§ Problem statement: Search term "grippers": copy each line of the data containing it.
═══ Records for the task
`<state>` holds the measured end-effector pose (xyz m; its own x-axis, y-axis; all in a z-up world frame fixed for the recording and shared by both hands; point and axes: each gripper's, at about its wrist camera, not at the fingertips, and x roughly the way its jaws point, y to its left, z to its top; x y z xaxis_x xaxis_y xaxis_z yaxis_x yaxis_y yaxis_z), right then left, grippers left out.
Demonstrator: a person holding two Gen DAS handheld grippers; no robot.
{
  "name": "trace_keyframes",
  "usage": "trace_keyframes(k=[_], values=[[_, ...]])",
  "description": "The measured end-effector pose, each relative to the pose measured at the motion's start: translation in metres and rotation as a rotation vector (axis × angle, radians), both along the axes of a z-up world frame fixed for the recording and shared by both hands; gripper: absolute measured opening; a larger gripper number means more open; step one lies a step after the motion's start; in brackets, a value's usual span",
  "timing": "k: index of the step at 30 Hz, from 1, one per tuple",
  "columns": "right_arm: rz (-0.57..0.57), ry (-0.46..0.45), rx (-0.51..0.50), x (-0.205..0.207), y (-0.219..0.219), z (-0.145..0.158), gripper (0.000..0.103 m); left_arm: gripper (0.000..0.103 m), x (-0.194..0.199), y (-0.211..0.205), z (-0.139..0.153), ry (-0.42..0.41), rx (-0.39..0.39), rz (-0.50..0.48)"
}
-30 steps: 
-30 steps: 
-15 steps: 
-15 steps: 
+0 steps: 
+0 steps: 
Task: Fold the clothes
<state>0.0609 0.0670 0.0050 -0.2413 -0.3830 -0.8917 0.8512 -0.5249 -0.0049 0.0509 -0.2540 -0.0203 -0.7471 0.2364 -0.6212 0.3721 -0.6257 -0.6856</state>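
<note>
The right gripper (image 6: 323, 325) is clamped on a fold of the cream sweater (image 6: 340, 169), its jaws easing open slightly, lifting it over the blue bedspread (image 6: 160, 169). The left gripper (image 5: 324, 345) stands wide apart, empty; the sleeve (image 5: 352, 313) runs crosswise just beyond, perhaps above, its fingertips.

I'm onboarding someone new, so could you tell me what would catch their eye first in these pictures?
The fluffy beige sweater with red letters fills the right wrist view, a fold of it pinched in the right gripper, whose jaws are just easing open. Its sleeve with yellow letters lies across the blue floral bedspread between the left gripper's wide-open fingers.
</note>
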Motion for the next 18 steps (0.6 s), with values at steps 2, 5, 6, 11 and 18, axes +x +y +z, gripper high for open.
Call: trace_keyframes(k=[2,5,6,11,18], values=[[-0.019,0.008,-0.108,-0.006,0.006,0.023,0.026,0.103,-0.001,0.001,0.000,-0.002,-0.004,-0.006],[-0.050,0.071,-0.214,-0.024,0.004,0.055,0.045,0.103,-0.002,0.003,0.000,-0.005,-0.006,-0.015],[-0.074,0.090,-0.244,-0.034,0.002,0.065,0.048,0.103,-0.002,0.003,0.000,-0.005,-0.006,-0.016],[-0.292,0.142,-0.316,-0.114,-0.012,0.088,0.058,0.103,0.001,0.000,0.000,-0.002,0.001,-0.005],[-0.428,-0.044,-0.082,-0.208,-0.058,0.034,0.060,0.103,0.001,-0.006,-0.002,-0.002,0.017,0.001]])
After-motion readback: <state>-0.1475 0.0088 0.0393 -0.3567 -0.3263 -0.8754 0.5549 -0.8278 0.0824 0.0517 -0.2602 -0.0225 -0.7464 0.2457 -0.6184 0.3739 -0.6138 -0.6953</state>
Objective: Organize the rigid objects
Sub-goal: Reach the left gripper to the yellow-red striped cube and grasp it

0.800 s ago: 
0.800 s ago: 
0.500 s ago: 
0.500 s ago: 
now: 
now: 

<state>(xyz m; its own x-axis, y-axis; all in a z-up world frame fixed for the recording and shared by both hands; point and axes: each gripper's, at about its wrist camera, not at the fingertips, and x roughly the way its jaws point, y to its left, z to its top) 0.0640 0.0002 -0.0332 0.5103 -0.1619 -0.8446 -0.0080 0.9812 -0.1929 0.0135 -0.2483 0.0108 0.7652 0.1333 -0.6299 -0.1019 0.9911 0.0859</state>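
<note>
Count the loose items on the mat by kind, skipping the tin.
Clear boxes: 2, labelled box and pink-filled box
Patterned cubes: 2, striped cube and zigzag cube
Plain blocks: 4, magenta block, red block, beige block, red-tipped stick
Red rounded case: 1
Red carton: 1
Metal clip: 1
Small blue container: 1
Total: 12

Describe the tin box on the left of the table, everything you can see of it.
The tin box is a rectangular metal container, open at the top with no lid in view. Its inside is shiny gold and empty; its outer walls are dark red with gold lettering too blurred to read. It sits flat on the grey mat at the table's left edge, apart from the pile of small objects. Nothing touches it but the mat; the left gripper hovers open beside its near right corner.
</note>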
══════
§ Result of the task:
`<state>` holds the measured end-effector pose (xyz m; its own x-axis, y-axis; all in a z-up world frame fixed for the recording and shared by both hands; point and axes: each gripper's, at about its wrist camera, not at the fingertips, and x roughly the way its jaws point, y to its left, z to its top; x y z xaxis_x xaxis_y xaxis_z yaxis_x yaxis_y yaxis_z), right then left, grippers left out.
Demonstrator: a person holding two Gen DAS handheld grippers; no robot.

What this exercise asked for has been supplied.